Directions:
Count the lines of the listing below where "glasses" shows up, and please answer with that number only.

'''

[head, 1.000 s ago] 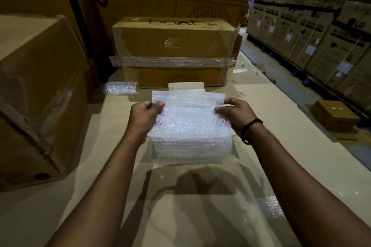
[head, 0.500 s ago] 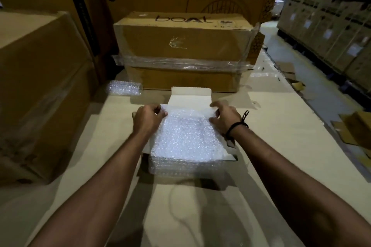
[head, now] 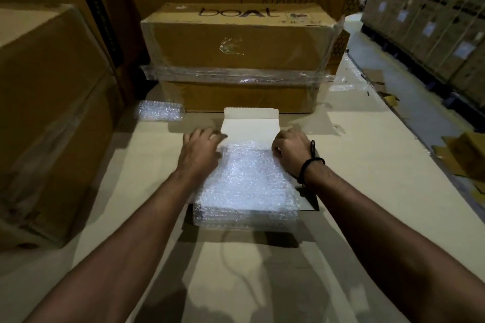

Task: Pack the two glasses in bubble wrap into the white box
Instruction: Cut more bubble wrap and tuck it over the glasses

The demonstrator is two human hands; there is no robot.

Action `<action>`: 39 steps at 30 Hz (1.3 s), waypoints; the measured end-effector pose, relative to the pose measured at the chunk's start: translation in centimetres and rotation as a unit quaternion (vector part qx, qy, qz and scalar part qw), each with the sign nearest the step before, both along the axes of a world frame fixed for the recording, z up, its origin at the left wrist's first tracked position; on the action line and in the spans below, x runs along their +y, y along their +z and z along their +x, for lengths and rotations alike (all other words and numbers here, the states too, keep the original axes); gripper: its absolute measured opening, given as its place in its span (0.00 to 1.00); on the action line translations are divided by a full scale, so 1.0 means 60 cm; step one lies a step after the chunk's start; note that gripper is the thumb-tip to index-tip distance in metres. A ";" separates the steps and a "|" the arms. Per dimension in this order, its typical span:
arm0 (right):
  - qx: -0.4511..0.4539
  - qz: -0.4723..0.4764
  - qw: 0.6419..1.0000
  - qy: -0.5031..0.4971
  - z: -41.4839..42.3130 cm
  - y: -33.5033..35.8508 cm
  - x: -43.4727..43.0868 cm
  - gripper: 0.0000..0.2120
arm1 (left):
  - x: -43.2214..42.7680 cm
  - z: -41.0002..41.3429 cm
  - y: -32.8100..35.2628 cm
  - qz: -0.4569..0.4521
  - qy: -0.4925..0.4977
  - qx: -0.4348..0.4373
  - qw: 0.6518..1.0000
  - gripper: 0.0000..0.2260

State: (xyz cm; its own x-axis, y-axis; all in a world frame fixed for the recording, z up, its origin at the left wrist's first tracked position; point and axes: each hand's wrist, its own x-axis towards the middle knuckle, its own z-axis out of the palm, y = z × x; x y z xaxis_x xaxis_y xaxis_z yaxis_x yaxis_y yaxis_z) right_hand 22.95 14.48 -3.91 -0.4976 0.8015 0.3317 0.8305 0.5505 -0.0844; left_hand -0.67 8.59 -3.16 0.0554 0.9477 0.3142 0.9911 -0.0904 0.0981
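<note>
The person's left forearm (head: pixel 126 231) and right forearm (head: pixel 367 217) are bare all the way to the picture's lower edge, and the left hand (head: pixel 200 151) and right hand (head: pixel 290 151) are bare too. Around the right wrist sits a thin black cord bracelet (head: pixel 309 165), seemingly of a couple of strands, with a short loose end standing up from its knot. A tiny pale glint shows on one finger of the right hand, too small to say whether it is a ring.
</note>
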 end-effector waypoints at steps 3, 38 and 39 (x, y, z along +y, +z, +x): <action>-0.056 0.013 0.998 0.019 -0.002 0.007 -0.004 0.10 | -0.007 0.000 0.000 -0.018 -0.079 0.077 0.994 0.14; -0.262 -0.220 0.940 -0.007 -0.074 0.062 -0.030 0.24 | 0.050 0.007 0.004 -0.269 -0.093 0.053 0.957 0.15; -0.247 -0.215 0.945 -0.008 -0.067 0.068 -0.025 0.24 | 0.051 0.004 0.004 -0.263 -0.095 0.047 0.959 0.14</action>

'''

Final answer:
2